Menteri Hak Asasi Manusia itu menyampaikan rencananya di Jakarta, Rabu. Ia bicara panjang lebar tentang bagaimana negara harus hadir. Bukan hanya lewat pidato, bukan hanya lewat seruan moral. Tapi dalam bentuk nyata: kampung yang menjadi simbol rekonsiliasi.
"Di Indonesia ada cukup banyak daerah yang pernah terlibat konflik sosial. Baik yang dianggap sudah selesai, ataupun yang sewaktu-waktu bisa pecah lagi dalam skala kecil maupun besar. Kami ingin hadir dalam suatu bentuk atau model Kampung Redam yang lebih kuat lagi sehingga tercipta perdamaian dan keadilan," kata Pigai.
Dari Ambon sampai Papua
Pigai tahu, rekonsiliasi tak cukup dengan meminta maaf dan berjabat tangan. Luka lama harus dikelola. Trauma harus disembuhkan. Maka, tahap pertama adalah pemetaan.

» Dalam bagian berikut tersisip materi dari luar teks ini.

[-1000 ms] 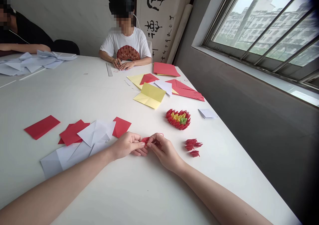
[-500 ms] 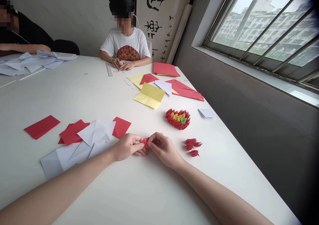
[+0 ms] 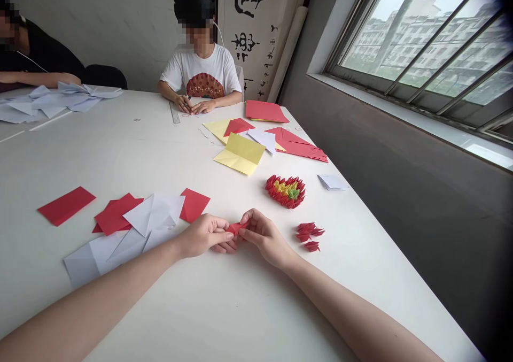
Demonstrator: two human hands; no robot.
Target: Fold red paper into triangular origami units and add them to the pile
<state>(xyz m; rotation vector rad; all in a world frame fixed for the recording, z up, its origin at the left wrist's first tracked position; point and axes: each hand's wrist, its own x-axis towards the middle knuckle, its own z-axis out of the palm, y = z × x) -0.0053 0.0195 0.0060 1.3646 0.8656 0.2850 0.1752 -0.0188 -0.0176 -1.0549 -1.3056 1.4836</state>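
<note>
Between my hands is a small piece of folded red paper [image 3: 236, 228], partly covered by fingers. My left hand [image 3: 209, 235] pinches its left side between thumb and fingers. My right hand [image 3: 264, 237] grips the right side, thumb in front. To the right lie several small red folded paper pieces [image 3: 309, 232] with pointed ends. Beyond them sits a heart-shaped cluster [image 3: 285, 192] of red, yellow and green folded pieces. Left of my hands, a red paper sheet [image 3: 194, 205] lies beside overlapping white papers [image 3: 154, 215].
More red paper [image 3: 67, 205] lies at the left. Yellow paper [image 3: 240, 154], a red stack [image 3: 266, 111] and red sheets [image 3: 298, 144] lie farther back. Across the white table [image 3: 168, 314] a person [image 3: 204, 73] writes beside a ruler [image 3: 175, 113]; another person sits far left near white papers [image 3: 48, 102].
My right fingers have shifted slightly up and to the right on the red paper, and more of it shows between the hands. The left hand has barely moved.
</note>
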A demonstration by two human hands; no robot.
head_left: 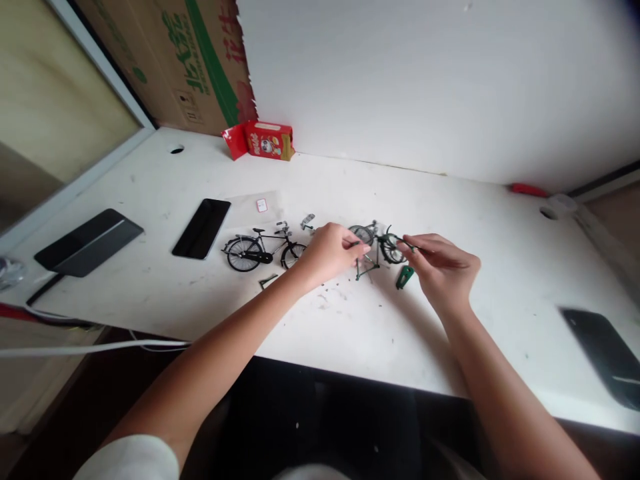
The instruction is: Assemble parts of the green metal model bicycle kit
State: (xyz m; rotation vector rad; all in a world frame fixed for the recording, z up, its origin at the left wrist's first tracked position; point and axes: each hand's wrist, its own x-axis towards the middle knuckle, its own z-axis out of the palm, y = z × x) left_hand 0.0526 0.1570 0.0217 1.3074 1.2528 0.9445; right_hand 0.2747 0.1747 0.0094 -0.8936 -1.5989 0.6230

Ambon, Aceh, Lampung, Poso, Kalimantan, Papua. Daerah-daerah ini pernah bergolak. Entah karena konflik agama, etnis, atau perebutan sumber daya. Ada juga konflik antar-geng di skala kampung yang sering berulang. Semua ini harus ditangani.
"Kami akan intervensi juga konflik sosial yang sifatnya lokal, skala kampung. Supaya ini menjadi model kampung yang mengedepankan rekonsiliasi dan mendorong semangat perdamaian," ujarnya.
Masyarakat Memimpin Perdamaian
Kampung Redam ini bukan proyek pemerintah yang sekadar membangun fisik. Bukan sekadar plang nama di depan gerbang. Ia harus dipimpin oleh masyarakat setempat. Orang-orang yang dulu terlibat konflik, yang dulu saling berhadapan di medan pertikaian, kini harus duduk bersama.
Akan ada sistem informasi yang bisa memantau kondisi sosial. Akan ada pembekalan nilai-nilai HAM. Dan yang menarik: akan ada monumen rekonsiliasi dan perdamaian.
Ini bukan sekadar tugu. Ini pengingat. Ini tanda bahwa di tempat itu, dulu, pernah ada luka. Tapi kini, luka itu sembuh. Bisa jadi, kelak, monumen itu juga menjadi destinasi wisata, seperti yang diimpikan Pigai.